### What the exercise asks
Answer with a single number: the count of lines below that hold "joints".

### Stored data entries
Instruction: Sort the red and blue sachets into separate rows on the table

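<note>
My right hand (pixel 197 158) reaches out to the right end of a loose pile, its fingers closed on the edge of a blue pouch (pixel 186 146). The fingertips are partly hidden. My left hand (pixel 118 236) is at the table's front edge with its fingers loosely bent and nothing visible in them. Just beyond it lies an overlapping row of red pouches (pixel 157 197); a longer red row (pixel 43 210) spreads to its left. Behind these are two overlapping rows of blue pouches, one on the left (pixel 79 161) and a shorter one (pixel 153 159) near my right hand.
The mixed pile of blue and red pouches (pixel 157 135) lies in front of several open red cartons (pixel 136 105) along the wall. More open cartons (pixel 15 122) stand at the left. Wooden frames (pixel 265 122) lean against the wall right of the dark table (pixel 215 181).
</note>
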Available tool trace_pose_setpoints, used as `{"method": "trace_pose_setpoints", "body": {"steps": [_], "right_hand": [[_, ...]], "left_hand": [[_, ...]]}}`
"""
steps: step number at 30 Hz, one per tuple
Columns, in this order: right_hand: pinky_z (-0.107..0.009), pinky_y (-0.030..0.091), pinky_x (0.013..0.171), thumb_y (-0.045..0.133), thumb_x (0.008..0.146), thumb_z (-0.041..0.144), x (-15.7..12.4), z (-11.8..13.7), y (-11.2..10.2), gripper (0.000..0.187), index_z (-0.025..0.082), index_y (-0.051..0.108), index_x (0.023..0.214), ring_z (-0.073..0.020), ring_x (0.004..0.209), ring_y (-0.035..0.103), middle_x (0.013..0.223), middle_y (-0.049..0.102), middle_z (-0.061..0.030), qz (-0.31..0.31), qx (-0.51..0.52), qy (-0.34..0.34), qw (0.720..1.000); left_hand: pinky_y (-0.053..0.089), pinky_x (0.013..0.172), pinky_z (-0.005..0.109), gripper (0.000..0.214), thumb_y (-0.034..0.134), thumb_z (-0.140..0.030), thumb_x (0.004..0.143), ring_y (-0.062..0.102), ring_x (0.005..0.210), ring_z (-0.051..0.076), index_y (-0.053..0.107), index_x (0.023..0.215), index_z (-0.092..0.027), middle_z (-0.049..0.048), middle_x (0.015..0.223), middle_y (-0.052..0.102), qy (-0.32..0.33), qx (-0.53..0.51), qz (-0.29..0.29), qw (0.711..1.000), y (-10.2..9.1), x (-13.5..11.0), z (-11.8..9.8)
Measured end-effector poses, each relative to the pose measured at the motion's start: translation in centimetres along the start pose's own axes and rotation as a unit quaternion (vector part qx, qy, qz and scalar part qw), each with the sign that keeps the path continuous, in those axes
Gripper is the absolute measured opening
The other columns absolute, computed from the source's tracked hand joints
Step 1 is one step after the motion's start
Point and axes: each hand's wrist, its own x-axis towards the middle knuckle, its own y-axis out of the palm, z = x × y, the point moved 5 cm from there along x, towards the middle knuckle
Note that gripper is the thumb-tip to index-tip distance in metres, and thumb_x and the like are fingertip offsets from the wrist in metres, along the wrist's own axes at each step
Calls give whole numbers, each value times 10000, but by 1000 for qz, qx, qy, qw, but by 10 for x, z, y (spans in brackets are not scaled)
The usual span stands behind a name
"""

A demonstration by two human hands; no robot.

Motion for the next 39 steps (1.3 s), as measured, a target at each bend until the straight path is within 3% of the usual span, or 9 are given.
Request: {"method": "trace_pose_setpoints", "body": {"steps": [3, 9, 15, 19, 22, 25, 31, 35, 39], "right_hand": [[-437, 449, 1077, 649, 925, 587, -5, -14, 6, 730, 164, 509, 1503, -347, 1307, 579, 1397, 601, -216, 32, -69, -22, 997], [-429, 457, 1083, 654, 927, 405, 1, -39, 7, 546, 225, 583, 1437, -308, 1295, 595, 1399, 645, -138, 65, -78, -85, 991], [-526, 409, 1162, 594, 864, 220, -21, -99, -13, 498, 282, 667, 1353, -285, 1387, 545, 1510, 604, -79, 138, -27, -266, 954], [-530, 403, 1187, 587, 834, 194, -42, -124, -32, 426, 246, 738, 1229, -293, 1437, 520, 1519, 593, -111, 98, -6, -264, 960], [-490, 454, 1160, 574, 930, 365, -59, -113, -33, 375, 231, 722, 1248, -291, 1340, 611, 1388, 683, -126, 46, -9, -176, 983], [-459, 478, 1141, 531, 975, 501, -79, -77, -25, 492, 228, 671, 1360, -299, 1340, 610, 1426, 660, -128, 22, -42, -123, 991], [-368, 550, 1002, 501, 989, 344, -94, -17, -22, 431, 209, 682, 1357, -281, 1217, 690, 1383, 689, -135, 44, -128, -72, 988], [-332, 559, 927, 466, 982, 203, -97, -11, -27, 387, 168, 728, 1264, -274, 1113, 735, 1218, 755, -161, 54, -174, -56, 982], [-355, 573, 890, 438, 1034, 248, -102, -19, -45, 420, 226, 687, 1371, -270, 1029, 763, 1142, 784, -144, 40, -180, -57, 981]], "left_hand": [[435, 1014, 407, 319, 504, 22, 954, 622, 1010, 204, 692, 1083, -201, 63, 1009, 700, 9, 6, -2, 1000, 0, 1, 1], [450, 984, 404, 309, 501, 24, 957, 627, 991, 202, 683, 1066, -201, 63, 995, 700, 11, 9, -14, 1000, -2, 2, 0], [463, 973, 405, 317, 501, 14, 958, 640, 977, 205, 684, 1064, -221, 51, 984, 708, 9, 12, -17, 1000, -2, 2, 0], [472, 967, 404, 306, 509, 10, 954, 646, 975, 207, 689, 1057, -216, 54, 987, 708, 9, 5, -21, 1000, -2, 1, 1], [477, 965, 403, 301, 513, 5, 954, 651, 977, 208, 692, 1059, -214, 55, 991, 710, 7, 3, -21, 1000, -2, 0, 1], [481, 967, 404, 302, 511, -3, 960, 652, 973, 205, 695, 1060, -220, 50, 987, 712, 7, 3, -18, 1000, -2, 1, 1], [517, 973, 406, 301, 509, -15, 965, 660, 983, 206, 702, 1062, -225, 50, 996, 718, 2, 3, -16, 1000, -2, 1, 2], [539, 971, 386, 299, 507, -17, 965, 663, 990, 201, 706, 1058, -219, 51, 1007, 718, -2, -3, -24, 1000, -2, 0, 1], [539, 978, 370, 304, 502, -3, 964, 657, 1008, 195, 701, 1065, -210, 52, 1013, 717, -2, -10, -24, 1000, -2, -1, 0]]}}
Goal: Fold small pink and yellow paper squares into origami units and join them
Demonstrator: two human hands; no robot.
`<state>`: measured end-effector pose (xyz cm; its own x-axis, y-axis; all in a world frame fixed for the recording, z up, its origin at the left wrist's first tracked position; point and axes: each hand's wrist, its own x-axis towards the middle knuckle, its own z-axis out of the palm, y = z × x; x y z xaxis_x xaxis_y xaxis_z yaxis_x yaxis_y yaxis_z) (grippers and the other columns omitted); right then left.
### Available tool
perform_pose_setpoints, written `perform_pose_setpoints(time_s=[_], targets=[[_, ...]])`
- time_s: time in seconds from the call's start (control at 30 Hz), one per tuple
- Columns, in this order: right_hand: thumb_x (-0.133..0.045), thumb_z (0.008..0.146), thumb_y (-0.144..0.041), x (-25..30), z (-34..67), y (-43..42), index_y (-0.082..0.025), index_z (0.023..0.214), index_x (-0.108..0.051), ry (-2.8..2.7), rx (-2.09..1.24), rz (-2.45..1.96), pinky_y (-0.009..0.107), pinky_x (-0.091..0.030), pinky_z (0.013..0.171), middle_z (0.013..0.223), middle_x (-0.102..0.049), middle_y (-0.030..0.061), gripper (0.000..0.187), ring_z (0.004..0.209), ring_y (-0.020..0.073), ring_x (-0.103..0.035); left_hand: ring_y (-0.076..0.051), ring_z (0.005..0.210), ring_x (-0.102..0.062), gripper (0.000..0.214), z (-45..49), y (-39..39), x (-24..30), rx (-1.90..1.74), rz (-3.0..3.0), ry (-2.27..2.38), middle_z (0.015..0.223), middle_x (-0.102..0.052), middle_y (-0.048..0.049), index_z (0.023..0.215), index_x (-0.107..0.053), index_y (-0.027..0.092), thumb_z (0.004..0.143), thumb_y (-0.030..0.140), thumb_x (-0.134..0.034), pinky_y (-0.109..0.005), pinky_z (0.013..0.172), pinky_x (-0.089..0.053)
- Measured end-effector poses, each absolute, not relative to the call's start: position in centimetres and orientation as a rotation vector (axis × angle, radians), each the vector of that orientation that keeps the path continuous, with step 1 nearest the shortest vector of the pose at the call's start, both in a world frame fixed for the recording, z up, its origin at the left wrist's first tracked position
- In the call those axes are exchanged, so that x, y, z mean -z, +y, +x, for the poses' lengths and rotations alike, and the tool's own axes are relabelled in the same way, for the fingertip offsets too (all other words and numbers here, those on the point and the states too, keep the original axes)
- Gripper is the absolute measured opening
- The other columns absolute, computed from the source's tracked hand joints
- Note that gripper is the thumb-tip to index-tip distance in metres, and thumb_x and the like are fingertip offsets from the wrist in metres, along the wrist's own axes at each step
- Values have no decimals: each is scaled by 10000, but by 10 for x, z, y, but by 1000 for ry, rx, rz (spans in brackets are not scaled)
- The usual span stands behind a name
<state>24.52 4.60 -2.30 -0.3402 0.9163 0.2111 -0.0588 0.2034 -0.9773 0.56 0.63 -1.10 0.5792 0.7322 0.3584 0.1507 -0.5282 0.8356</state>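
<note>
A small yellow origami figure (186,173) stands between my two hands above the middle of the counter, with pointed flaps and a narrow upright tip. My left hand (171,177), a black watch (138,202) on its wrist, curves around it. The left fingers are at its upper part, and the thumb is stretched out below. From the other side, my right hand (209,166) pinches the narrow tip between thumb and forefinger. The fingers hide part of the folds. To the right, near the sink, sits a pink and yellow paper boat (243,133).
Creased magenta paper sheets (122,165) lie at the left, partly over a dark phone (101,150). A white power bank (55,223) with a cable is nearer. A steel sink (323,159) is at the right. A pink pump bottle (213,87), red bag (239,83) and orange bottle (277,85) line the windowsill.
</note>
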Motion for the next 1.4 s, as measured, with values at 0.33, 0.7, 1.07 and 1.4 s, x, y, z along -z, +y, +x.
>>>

### Task result
2